SPD stellte Pläne für neues Hallenbad in Niestetal vor

Volles Haus: Etwa 130 Bürger verfolgten im Sitzungssaal des Rathauses die Vorstellung der Pläne für ein neues Hallenbad in Niestetal. Foto: Schindler

Niestetal. Vier Tage vor dem Bürgerentscheid über den Bau eines neuen Hallenbads in Niestetal hat die SPD erstmals gezeigt, wie das künftige Schwimmbad in etwa aussehen könnte.

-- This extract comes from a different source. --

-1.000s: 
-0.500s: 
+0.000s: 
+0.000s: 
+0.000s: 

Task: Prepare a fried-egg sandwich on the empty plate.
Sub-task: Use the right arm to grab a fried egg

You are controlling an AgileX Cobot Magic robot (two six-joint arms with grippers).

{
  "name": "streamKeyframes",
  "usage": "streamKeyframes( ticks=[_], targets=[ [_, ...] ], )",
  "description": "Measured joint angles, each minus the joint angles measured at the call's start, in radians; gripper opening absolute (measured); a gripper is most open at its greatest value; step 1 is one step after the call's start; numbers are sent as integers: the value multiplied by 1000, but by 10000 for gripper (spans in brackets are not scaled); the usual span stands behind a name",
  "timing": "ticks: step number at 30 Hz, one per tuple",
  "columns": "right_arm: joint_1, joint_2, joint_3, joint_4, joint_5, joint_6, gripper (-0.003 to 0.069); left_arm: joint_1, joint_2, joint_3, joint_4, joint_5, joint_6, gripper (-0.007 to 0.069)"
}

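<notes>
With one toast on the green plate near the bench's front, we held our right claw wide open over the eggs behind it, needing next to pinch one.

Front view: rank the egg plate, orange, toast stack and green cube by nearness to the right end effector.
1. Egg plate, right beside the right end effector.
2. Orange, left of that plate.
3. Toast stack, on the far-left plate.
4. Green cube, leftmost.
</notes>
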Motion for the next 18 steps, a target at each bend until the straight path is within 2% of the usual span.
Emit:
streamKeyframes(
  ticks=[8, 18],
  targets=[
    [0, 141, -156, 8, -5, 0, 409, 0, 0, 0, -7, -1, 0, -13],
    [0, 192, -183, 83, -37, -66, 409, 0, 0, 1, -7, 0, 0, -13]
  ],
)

Eine genaue Planung gibt es jedoch noch nicht, sie soll erst in Auftrag gegeben werden, wenn die Entscheidung für den Neubau gefallen ist.

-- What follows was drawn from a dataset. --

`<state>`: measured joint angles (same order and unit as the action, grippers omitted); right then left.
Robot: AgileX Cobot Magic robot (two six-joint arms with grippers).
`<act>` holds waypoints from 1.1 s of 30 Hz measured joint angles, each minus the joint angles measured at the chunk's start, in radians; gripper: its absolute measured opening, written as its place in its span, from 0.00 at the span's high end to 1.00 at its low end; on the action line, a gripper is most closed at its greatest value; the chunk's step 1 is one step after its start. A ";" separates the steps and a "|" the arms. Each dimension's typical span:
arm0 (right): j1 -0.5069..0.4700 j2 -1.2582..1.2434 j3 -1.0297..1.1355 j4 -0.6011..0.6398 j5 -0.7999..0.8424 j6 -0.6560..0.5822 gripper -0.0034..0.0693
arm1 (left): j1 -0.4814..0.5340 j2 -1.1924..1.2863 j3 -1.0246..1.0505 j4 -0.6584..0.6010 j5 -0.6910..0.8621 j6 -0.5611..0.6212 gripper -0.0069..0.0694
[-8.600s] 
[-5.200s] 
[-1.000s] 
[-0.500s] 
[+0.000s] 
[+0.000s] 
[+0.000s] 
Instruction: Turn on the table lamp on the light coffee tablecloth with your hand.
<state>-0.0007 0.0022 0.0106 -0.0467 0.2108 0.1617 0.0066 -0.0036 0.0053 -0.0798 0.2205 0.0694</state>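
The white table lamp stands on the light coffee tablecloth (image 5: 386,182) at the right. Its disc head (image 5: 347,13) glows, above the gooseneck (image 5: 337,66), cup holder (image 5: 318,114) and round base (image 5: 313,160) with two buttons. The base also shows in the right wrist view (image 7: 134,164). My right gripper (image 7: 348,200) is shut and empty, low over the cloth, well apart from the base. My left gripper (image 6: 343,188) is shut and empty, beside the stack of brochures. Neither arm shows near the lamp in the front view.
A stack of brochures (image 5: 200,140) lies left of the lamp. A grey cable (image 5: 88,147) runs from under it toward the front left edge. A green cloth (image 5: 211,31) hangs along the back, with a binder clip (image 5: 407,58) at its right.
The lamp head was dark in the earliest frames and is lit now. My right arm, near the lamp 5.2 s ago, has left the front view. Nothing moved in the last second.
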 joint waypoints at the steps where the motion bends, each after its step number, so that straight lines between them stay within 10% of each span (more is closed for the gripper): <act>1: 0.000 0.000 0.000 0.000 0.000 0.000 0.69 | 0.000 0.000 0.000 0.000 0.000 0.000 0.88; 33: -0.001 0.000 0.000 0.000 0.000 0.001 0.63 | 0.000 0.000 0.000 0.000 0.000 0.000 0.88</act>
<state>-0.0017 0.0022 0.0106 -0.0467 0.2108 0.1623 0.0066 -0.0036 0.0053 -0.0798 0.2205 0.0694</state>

Im vollbesetzten Sitzungssaal des Rathauses wurde unter anderem eine Planskizze präsentiert, die verdeutlicht, wie die Ausstattung des Hallenbads aussehen könnte und welcher Standard vorgesehen ist.

Etwa 130 Bürger verfolgten interessiert den Vortrag, auf die sachlich vorgetragenen Nachfragen gaben die Fachleute erläuternde Hinweise.

Danach soll in Niestetal ein modernes, aber einfaches Hallenbad entstehen, im Standard ähnlich dem Wichtelbrunnenbad. Eine Sauna oder einen Gastronomiebereich wird es nicht geben.

„Es handelt sich um ein zweckgebundenes Bad, das wird keine Therme“, sagte Karsten Luttrup-Bauer von der Kasseler Verkehrs- und Versorgungsgesellschaft (KVV), die im Auftrag der Gemeinde ein Grundkonzept erarbeitet hat. Um Kosten zu sparen, sei der „Standard bewusst niedrig gehalten“. Das heißt: Teure Natursteine wird es nicht geben, stattdessen sollen Boden und Wände mit Standardfliesen bestückt werden. Zur energiespargenden Beleuchtung werden einfache LED-Lampen eingesetzt.

Das Hallenbad soll sich an Familien richten, aber auch Schulschwimmen und Vereinsschwimmen unter Regie der DLRG sind möglich.

Das Bad hat drei Wasserbereiche: 

  •  ein Schwimmerbecken von 25 Meter Länge mit vier Bahnen, die Wassertiefe beträgt durchgängig 1,80 Meter
  •  ein Nichtschwimmerbecken von etwa zehn Meter Länge für Kinder, Sport- und Aquatherapie
  •  einen Planschbereich mit zwei verbundenen Becken.

Dazwischen werden Verweilzonen mit Bänken und Liegestühlen angelegt, im Außenbereich gibt es eine Terrasse mit Liegemöglichkeit.

Der Eingangsbereich wird mit einem Kassenautomaten bestückt. Von hier gelangt man zu den Umkleiden und Sammelumkleiden, über den Barfußgang zu den Duschen und Toiletten.

Die Baukosten für das Schwimmbad mit einer Fläche von circa 2000 Quadratmeter wurden mit 6,24 Millionen Euro angegeben - drei Mio. Euro entfallen auf das Gebäude, 1,7 Mio. Euro auf die technische Ausstattung.

Über den Bau des Schwimmbads können die Niestetaler Bürger am Sonntag, 8. November, in einem Bürgerentscheid befinden. Zwischen 8 und 18 Uhr können 8842 Wahlberechtigte in einem der sechs Wahllokale in Sandershausen und Heiligenrode ihre Stimme abgeben. Das Ergebnis ist für das Gemeindeparlament bindend.